Modern applications have cloud-native architectures where the infrastructure itself is dynamic - your pods scale up/down based on incoming load, you can spin up your clusters in a different cloud/region quickly. In such a world, why are we still relying on static dashboards to be created and maintained? With the amount of Observability data increasing, static dashboards only show a tip of the iceberg, most of your observability data is not visible in these static dashboards and continue to remain hidden as engineers find it friction-full to create or update these static dashboards. Wouldn’t it be great to have access to all your observability data at your fingertips? The recent advancements in AI and LLMs show promise to change the way we consume Observability data - now you can just type in what you want to see and Observability tools should be able to understand your intent and show you relevant data within seconds.
Dynamic Debugging
“Can AI-driven, context-aware debugging approaches replace traditional means of debugging altogether?”
Our current way of debugging an alert is primarily dependent on manually looking at various dashboards, logs, traces and connecting the dots.
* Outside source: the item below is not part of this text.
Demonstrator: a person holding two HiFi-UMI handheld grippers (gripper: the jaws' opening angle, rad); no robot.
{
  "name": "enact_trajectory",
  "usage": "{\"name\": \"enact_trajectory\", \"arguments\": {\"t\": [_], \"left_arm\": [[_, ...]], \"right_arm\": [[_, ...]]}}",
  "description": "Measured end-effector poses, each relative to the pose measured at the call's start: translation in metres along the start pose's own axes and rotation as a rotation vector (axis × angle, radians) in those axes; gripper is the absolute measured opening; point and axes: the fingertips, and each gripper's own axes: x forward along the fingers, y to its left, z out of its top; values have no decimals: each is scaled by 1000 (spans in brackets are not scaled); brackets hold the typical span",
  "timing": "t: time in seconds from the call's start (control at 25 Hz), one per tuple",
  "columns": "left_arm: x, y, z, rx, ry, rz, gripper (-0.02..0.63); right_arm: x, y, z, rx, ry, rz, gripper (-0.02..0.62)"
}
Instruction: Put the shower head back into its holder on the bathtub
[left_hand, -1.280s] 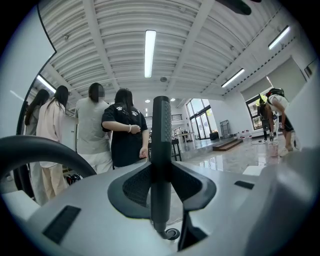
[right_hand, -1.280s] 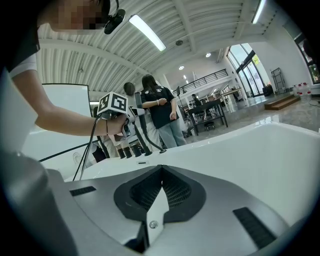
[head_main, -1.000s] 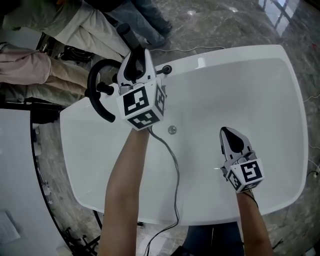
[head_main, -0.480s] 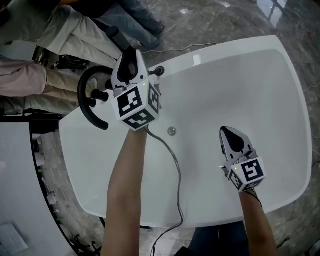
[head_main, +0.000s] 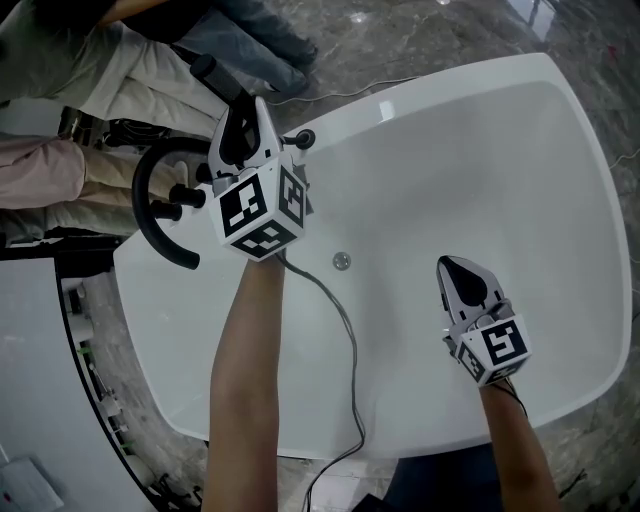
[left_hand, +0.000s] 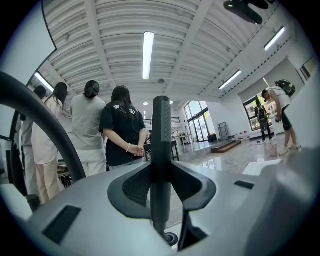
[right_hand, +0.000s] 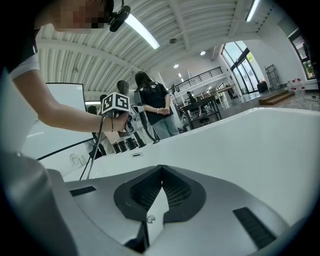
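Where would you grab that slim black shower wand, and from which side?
Grip the straight shaft of the shower wand, below its top end, coming in level from the tub side. It stands upright and is narrow and round, so two jaws can close on it from either side, as the left gripper does now. The stretch that looks textured probably helps against slipping.

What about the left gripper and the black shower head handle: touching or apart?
Touching. In the left gripper view, the left gripper clamps the shower head handle from both sides.
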Motion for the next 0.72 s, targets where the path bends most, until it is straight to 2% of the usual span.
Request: {"name": "enact_trajectory", "arguments": {"t": [0.72], "left_arm": [[8, -1, -21, -42, -21, -6, 118]], "right_arm": [[-2, -5, -21, 30, -18, 13, -6]]}}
The runbooks associated with alerts are also static - most of the time they could be outdated or don’t cover the exact scenario which is happening for the current alert incident.
A recent report from PagerDuty shows that a large part of incident response tasks are still manual and extremely time consuming.
With a rich set of semantically correlated Observability data being available, one can apply ML/AI models to connect the dots and generate dynamic dashboards specifically catered to the incident being investigated. You should be able to look at the inter-connected web of telemetry data (metrics, logs, traces, service dependencies, upgrade history) in the context of the alert being triaged.
At the end, I would like to leave you with a question:
“Is the future of Observability dashboard-less? Will it be replaced by a dynamic, context-aware debugging experience?"